Was Regierungsvertreter allerdings nicht gerne hören, ist der Vorwurf, man hätte bisher nicht genug gegen die Entwicklung von rechtsradikalen Netzwerken und der Verbreitung rechten Gedankenguts in Deutschland getan. Kretschmer äußert auch die Meinung, dass es jetzt nicht weiterhelfe, sich darüber zu streiten, wer mehr, oder weniger dagegen getan hätte. Im Klartext heißt das für mich, dass man sich immer noch einer kritischen Selbstanalyse verweigert.

Guten Morgen liebe Leute!
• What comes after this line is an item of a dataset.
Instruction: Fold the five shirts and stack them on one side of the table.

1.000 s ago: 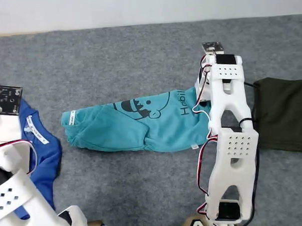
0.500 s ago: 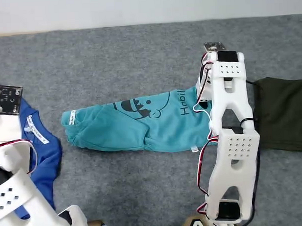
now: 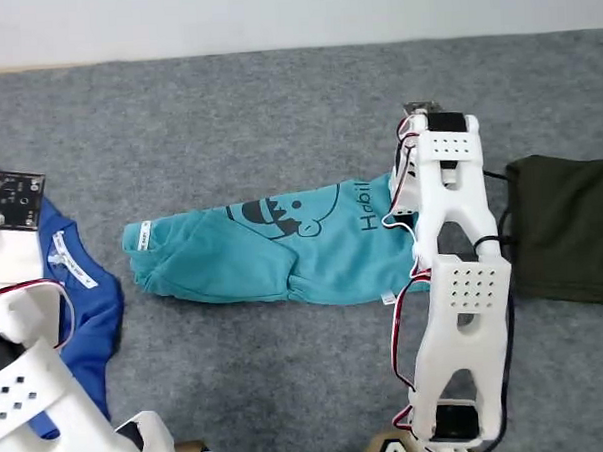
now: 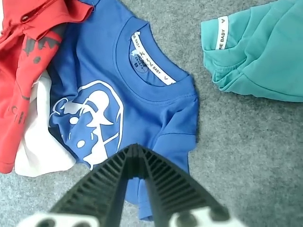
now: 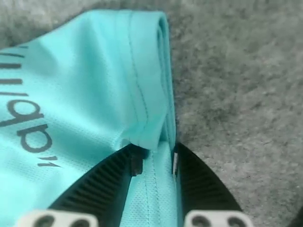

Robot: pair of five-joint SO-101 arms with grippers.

Welche Hinweise braucht Ihr denn noch? In einigen Regionen im Osten Deutschlands bemächtigen sich rechte Strukturen so wichtiger Themen wie der Jugendarbeit, der Kinderbetreuung, der Familienarbeit und anderer sozialer Bereiche. Rechtsnational fokussierte Verlage übernehmen den Sektor der politischen Bildung. Rechte Musikveranstalter, Bands und Musikverlage drängen immer aufdringlicher in das Kultursegment, während Staat und Kommunen sich nicht trauen, Kultur- und Sozialetats mal deutlich nach oben zu korrigieren und neue, mittel- bis langfristig wirkende innovative Konzepte im Umgang mit rechtsradikalen Tendenzen in der jungen Bevölkerung einzuleiten, bestehende zu stärken und zu fördern.

Das staatliche Gewaltmonopol im verbalen Nachklang zu bemühen reicht alleine nicht aus! Erstens bezweifle ich es vehement, dass der Staat sein Gewaltmonopol gegen Rechts voll ausreizen wird. Und außerdem würde dies auch nicht viel helfen. Es braucht größere Etats und neue Konzepte im sozialen und kulturellen Bereich. Soziale Tätigkeiten und Berufe müssen wieder anständig bezahlt werden. Die Prioritäten in der Gesellschaft müssen anders gesetzt werden. Damals anfang der 90’er, nach Hoyerswerda, Rostock Lichtenhagen, Mölln, Solingen begnügte sich die Politik damit, mit einer härteren Einwanderungsregelung vor den rechten Forderungen einzuknicken. So konnten sich rechte Strukturen Kaskadenförmig aufeinander aufbauend weiterentwickeln. Nun sind wir soweit, dass der ganze NSU Komplex nicht korrekt aufgearbeitet werden kann, weil der Verfassungsschutz die Täter deckt und die Justiz die Tätergruppe wider besseren Wissens auf Einzeltäter reduziert. Der Rechtsstaat fürchtet sich vor seinen eigenen tiefen Abgründen und bevorzugt sie zuzuschaufeln und den Kopf in den Sand zu stecken.

Und jetzt? Jetzt kommt der nächste Arschtritt von Rechts und man ist schon wieder entsetzt, auf Grund der wiederholten Zerstörung seines rosaroten Traumbildes von sich selbst durch ostdeutsche, rechte Chaoten. Ja dann seid mal entsetzt und beschämt! Hässlich seid ihr obendrein. Ich persönlich würde mich freuen, wenn es diesmal nicht bei Entsetzen und Scham bleibt. Es braucht eine breit aufgestellte Agenda gegen Rechts, ein flächendeckendes sozialpolitisches Programm, sonst fliegt uns das rosarote Rechtstaatstheater hier sehr bald um die Ohren. Was soll denn das? Alle tun immer noch so, als wären das ein paar verirrte Wirrköpfe? Das sind stramm organisierte verfassungsfeindliche politische Netzwerkstrukturen, die bis in den Verfassungsschutz und den Polizeiapparat hineinreichen. Ja ja, ich übertreibe! Klar! Einen Scheißdreck übertreibe ich! Und das wißt Ihr alle eigentlich genauso gut wie ich. Nur wahr haben will man’s halt nicht. „Es ist doch noch so schön? wir befinden uns doch gerade erst wieder im wirtschaftlichen Aufschwung“.

Ja tun wir. Dann sollten wir gefälligst flächendeckend in langfristige sozialpolitische Bildungs- und Beschäftigungsprogramme für Ostdeutschland investieren, damit dieser Spuk mal ein Ende hat. Auf’s staatliche Gewaltmonopol würde ich mich da am allerwenigsten verlassen. Das hat noch nie wirklich geholfen. Außerdem sitzt genau in diesem Gewaltmonopol das faschistische Potenzial des Staates.